Exercise details = The reply should hold only the lines below from the one with "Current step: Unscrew" to the end, each copied exactly.
====
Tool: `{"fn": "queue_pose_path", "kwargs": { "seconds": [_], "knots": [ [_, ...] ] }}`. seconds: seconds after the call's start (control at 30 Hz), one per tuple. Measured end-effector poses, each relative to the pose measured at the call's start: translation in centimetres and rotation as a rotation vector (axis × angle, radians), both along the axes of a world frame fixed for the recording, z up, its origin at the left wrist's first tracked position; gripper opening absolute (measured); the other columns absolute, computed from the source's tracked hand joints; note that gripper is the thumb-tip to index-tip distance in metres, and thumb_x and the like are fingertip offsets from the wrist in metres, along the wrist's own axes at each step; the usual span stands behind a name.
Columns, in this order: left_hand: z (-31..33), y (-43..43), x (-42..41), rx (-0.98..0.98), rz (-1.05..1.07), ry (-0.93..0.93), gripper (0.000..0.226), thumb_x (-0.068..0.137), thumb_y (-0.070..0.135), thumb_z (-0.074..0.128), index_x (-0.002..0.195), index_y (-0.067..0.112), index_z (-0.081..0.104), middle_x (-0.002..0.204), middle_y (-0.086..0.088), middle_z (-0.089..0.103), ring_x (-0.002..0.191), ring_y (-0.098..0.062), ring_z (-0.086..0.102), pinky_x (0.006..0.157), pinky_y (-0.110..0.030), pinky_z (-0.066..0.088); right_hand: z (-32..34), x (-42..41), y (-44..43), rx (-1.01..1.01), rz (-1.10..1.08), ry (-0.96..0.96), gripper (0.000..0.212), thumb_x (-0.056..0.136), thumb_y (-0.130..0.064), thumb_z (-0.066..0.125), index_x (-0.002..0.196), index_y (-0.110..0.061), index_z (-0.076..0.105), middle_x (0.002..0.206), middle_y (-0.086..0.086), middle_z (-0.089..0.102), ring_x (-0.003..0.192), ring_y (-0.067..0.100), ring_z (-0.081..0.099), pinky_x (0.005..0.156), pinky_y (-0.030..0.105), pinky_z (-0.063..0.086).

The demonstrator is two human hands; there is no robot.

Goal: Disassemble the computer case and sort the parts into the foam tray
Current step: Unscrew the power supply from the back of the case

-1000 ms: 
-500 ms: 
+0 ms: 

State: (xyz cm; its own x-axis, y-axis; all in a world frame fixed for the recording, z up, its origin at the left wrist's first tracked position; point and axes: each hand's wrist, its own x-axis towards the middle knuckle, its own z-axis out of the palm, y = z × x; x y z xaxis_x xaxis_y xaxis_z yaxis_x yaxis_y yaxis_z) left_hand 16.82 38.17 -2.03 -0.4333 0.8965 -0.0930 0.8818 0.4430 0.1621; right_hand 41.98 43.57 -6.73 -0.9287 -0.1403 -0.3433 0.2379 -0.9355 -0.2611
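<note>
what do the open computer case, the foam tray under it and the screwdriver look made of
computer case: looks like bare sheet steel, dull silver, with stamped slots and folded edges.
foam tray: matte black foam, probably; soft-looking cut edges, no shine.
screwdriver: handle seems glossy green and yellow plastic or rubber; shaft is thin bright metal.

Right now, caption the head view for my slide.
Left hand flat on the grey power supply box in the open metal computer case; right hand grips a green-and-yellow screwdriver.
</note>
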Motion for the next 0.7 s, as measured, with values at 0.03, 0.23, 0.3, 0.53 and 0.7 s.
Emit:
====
Result =
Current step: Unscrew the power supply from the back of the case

-1000 ms: 
-500 ms: 
+0 ms: 

State: (xyz cm; its own x-axis, y-axis; all in a world frame fixed for the recording, z up, its origin at the left wrist's first tracked position; point and axes: each hand's wrist, its own x-axis towards the middle knuckle, its own z-axis out of the palm, y = z × x; x y z xaxis_x xaxis_y xaxis_z yaxis_x yaxis_y yaxis_z) left_hand 16.82 38.17 -2.03 -0.4333 0.8965 -0.0930 0.8818 0.4430 0.1621; right_hand 41.98 43.57 -6.73 -0.9287 -0.1403 -0.3433 0.2379 -0.9355 -0.2611
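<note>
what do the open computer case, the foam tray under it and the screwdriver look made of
computer case: looks like bare sheet steel, dull silver, with stamped slots and folded edges.
foam tray: matte black foam, probably; soft-looking cut edges, no shine.
screwdriver: handle seems glossy green and yellow plastic or rubber; shaft is thin bright metal.

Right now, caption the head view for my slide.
Left hand flat on the grey power supply box in the open metal computer case; right hand grips a green-and-yellow screwdriver.
</note>
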Motion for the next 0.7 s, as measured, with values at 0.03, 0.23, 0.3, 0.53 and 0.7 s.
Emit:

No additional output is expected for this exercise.